##### Dataset extract

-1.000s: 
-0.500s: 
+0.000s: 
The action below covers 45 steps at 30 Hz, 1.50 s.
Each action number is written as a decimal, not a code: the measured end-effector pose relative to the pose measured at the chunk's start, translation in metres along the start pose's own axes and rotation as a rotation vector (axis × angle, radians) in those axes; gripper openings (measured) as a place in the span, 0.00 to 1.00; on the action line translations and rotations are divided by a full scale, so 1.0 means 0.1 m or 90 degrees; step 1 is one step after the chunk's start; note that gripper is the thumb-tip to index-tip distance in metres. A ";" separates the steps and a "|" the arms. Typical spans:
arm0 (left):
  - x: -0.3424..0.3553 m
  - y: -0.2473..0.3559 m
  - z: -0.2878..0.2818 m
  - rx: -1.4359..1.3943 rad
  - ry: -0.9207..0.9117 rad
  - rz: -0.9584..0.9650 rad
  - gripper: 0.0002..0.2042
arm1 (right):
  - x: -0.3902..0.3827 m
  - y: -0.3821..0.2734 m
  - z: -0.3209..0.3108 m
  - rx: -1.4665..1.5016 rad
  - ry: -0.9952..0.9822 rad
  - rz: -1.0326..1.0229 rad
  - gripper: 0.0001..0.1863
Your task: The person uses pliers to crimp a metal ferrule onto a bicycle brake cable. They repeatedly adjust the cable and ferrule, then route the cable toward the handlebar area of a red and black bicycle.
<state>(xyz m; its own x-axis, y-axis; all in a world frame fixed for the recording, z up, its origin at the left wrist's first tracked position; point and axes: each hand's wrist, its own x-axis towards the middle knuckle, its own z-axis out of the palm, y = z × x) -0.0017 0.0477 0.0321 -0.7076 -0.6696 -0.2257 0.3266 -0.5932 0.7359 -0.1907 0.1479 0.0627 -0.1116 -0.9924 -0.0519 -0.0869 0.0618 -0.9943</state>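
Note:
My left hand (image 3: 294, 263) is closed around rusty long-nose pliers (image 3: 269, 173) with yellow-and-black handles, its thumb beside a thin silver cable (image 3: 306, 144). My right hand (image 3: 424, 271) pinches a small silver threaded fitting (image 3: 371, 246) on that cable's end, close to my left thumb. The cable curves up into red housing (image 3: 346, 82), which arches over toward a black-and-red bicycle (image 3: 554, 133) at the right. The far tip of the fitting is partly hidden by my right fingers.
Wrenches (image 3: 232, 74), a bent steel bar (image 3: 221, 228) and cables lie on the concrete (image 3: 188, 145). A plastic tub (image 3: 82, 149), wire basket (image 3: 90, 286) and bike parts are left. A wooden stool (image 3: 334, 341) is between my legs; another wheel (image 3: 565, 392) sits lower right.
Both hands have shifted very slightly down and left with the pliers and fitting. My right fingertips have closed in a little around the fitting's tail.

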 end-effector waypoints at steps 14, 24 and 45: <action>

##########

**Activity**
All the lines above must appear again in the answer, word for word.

**Problem solution**
-1.000s: 
-0.500s: 
+0.000s: 
The action below covers 45 steps at 30 Hz, 1.50 s.
Each action number is written as a decimal, not a code: the measured end-effector pose relative to the pose measured at the chunk's start, translation in metres along the start pose's own axes and rotation as a rotation vector (axis × angle, radians) in those axes; gripper openings (measured) as a place in the span, 0.00 to 1.00; on the action line translations and rotations are divided by a full scale, so 1.0 means 0.1 m or 90 degrees; step 1 is one step after the chunk's start; note that gripper is the thumb-tip to index-tip distance in metres. A ";" separates the steps and a "|" the arms. Typical spans:
arm0 (left):
  - x: -0.3424..0.3553 m
  - y: -0.2473..0.3559 m
  - z: -0.2878..0.2818 m
  - rx: -1.4359..1.3943 rad
  - ry: -0.9207..0.9117 rad
  - rz: -0.9584..0.9650 rad
  - gripper: 0.0002..0.2042
arm1 (right):
  - x: -0.3902..0.3827 m
  - y: -0.3821..0.2734 m
  - z: -0.3209..0.3108 m
  - rx: -1.4665..1.5016 rad
  - ry: -0.9952..0.9822 rad
  - rz: -1.0326..1.0229 rad
  - gripper: 0.0001..0.1863
Your task: The person uses pliers to crimp a metal ferrule onto a bicycle brake cable. They repeatedly adjust the cable and ferrule, then route the cable toward the handlebar area of a red and black bicycle.
<state>(xyz m; its own x-axis, y-axis; all in a world frame fixed for the recording, z up, its origin at the left wrist's first tracked position; point and axes: each hand's wrist, its own x-axis towards the middle knuckle, its own z-axis out of the palm, y = z × x) -0.0017 0.0477 0.0321 -0.7076 -0.6696 -0.2257 0.3266 -0.5932 0.7359 -0.1907 0.1479 0.0627 -0.1116 -0.9924 -0.0519 -0.0869 0.0618 -0.9943</state>
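Note:
My left hand (image 3: 294, 263) is closed around rusty long-nose pliers (image 3: 269, 173) with yellow-and-black handles, its thumb beside a thin silver cable (image 3: 306, 144). My right hand (image 3: 424, 271) pinches a small silver threaded fitting (image 3: 371, 246) on that cable's end, close to my left thumb. The cable curves up into red housing (image 3: 346, 82), which arches over toward a black-and-red bicycle (image 3: 554, 133) at the right. The far tip of the fitting is partly hidden by my right fingers.
Wrenches (image 3: 232, 74), a bent steel bar (image 3: 221, 228) and cables lie on the concrete (image 3: 188, 145). A plastic tub (image 3: 82, 149), wire basket (image 3: 90, 286) and bike parts are left. A wooden stool (image 3: 334, 341) is between my legs; another wheel (image 3: 565, 392) sits lower right.
Both hands have shifted very slightly down and left with the pliers and fitting. My right fingertips have closed in a little around the fitting's tail.
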
 end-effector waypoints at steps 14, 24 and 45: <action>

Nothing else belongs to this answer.